**Your objective**
Starting at the top of the records below, write out each line exactly as it stands, stopping after the line with "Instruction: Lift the"; exclude the pictures.

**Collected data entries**
[Start of Attachment]
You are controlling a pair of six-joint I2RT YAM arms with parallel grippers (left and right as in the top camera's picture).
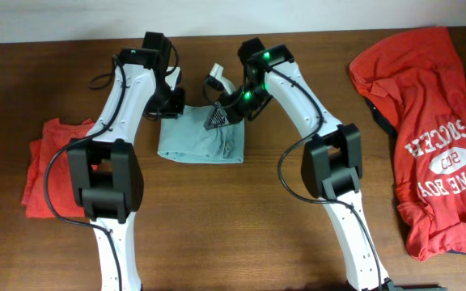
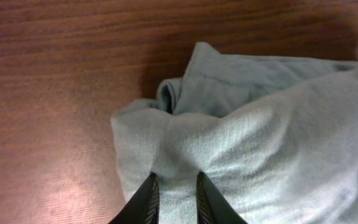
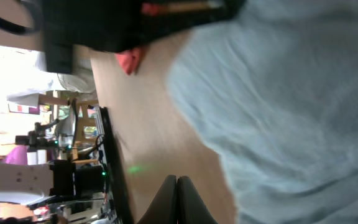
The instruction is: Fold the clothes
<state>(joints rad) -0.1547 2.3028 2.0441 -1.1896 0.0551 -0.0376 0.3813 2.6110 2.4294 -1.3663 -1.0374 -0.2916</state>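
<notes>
A pale grey-blue T-shirt (image 1: 201, 139) lies folded into a rough rectangle at the table's middle. My left gripper (image 1: 172, 107) is at its far left corner. In the left wrist view the left gripper (image 2: 175, 186) is shut on a bunched fold of that shirt (image 2: 260, 124), with cloth filling the gap between the fingers. My right gripper (image 1: 217, 120) hovers over the shirt's far edge. In the right wrist view its fingers (image 3: 177, 186) are pressed together with nothing between them, and the grey-blue cloth (image 3: 291, 99) lies beside them.
A large orange-red T-shirt with white lettering (image 1: 431, 137) lies spread at the right, a dark garment (image 1: 379, 115) showing under its left edge. A small folded orange-red T-shirt (image 1: 45, 166) lies at the left, partly under my left arm. Bare wood table (image 1: 233, 234) lies in front.
</notes>
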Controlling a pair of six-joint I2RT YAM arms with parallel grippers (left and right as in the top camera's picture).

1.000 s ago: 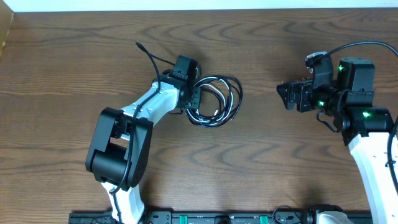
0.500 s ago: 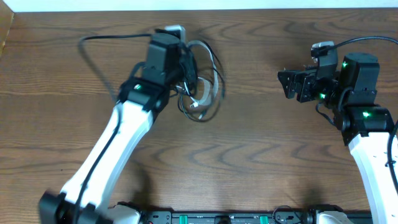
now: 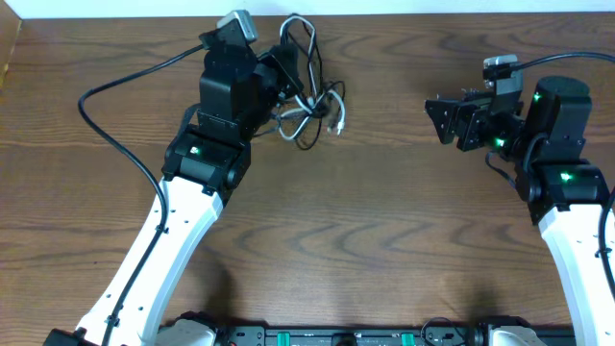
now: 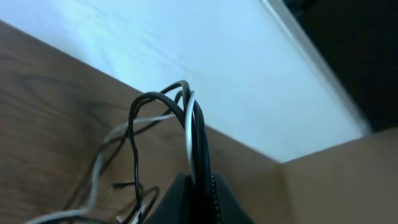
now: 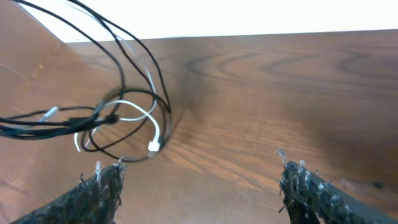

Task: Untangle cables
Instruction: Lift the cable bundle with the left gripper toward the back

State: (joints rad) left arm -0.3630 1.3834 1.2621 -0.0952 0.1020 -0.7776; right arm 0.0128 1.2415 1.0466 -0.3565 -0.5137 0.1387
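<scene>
Cables (image 4: 198,149) sit clamped in left tool (image 4: 200,190); right tool (image 3: 437,121) spread wide.

We note wide bare surface (image 3: 375,231) between 2 arms: open lane at centre and near edge. At far edge, cables (image 3: 315,108) bunch in loops, pinched in left claw (image 4: 200,186), blocking approach there. Right claw (image 3: 440,122), jaws spread, sits well apart from bunch, bare wood between. Thick black arm cord (image 3: 113,85) arcs over far-left surface. We see white wall (image 4: 186,50) closing far edge.
</scene>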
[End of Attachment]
**Final answer**
You are controlling a pair of six-joint I2RT YAM arms with parallel grippers (left and right as in the top camera's picture).
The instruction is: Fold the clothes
<state>(joints rad) -0.1547 2.3028 2.0441 -1.1896 0.0551 -0.0376 0.3813 2.6110 2.4294 -1.3663 -1.0374 -0.2916</state>
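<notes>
A pale grey-blue T-shirt (image 1: 201, 139) lies folded into a rough rectangle at the table's middle. My left gripper (image 1: 172, 107) is at its far left corner. In the left wrist view the left gripper (image 2: 175, 186) is shut on a bunched fold of that shirt (image 2: 260, 124), with cloth filling the gap between the fingers. My right gripper (image 1: 217, 120) hovers over the shirt's far edge. In the right wrist view its fingers (image 3: 177, 186) are pressed together with nothing between them, and the grey-blue cloth (image 3: 291, 99) lies beside them.
A large orange-red T-shirt with white lettering (image 1: 431, 137) lies spread at the right, a dark garment (image 1: 379, 115) showing under its left edge. A small folded orange-red T-shirt (image 1: 45, 166) lies at the left, partly under my left arm. Bare wood table (image 1: 233, 234) lies in front.
</notes>
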Controlling a pair of six-joint I2RT YAM arms with parallel grippers (left and right as in the top camera's picture).

1.000 s ago: 
0.500 s ago: 
now: 
now: 
now: 

Task: Untangle cables
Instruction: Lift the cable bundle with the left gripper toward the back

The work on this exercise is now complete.